Temat: Miejsca spotkań absolwentów
Bartłomiej Gontarz:
Dziwne, że tak to dobieracie i podajecie takie przykłady różnych podziałów...
Do miejsc które wymieniłem, faktycznie chodzą osoby o których mowa, i tak się jakoś przyjęło że takie tam chodzą. Poprostu.
Mieszkam od niedawna w Poznaniu, i myślałem że są też tutaj takie lokale. Widać nie.Bartłomiej Gontarz edytował(a) ten post dnia 02.12.09 o godzinie 09:11
Panie Bartku, chyba rozumiem co ma pan na myśli. Pytanie tylko czy ma pana na myśli tzw. kluby tematyczne, społecznościowe, czy wiekowe?
Może się mylę, ale kilka przykładów także z innych miast, aby nie reklamować konkretnych miejsc to może bez nazw :)
Owszem byłem w Krakowie w lokalu gdzie zaprowadzili mnie znajomi na wejściu mały szok, przekrój od liceum do emeryta, po chwili się zorientowałem iz to jest klub dla braci żeglarskiej, ze zniżkami na piwo odpowiednio dla bosmana... itd ..:)
W innym klubie podobny klimat tyle że tam byli ludzi związania przede wszystkim z teatrem, sztuką, średnia wieku ojo joj...
Podobnie byłem w Warszawie w kilku "tematycznych" a nie o podziale wiekowych klubach.

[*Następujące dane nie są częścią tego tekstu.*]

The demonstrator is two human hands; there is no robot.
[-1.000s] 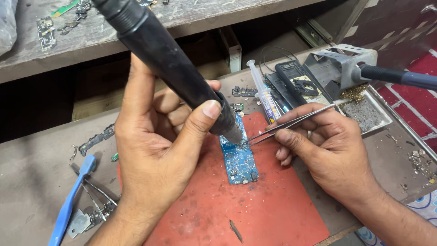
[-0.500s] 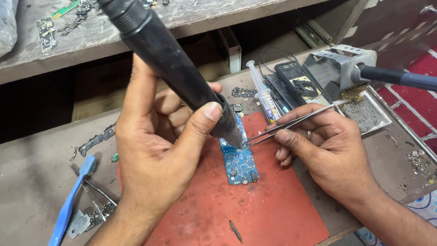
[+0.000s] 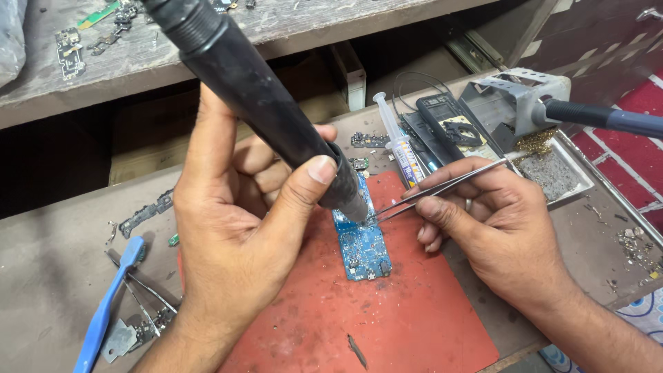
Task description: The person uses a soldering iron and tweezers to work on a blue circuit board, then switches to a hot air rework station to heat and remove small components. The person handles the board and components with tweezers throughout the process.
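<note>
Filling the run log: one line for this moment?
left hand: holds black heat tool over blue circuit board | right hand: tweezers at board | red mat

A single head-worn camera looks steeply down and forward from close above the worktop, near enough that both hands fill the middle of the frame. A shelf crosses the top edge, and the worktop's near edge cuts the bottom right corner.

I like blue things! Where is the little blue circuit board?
In the head view, the blue circuit board lies mid-frame on the red mat, between both hands, under the black tool's nozzle and tweezers.
</note>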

Kiedyś w Poznaniu w starym jeszcze Eskulapie balowała młodzież przede wszystkim z medyka wraz z absolwentami, a na andrzejewskiego z A.E. no jak się jeszcze młodzieży chciało samej zorganizować imprezy w studenckich klubach bo jeden miał muzę, drugi sprzęt a trzeci taksówkarza ojca który to zwiózł w jedno miejsce :)
Akumulatory gromadziły nie tylko studentów ale przede wszystkim absolwentów z Uniwersytetu. itd...
No ale to była bajka z lat 90-tych, kiedy wchodziło sie do przeciętnego pubu i grała muza na żywo, bo sie opłacało.
Jakiś czas temu byłem świadkiem dziwnego zajścia. Świetna jazzowa muza, jeden z pubów, siedzimy po południu z gośćmi z poza Poznania całkiem fajna atmosfera.
Wtem podchodzi nieco rozjuszony gość do grajka i wali tekst: ty nie możesz sobie iść popitolić na ulicę, bo ja tu mam k.... spotkanie biznesowe i nie mogę się dogadać...
Cóż to też jest jedna ze stron naszego miasta, aczkolwiek daleki jestem od generalizowania.
Są także kluby skupiające (nie na zasadzie podziałów) policjantów, strażaków, adwokatów, lekarzy, terapeutów i bóg wie jeszcze kogo, ale póki co są na filmach.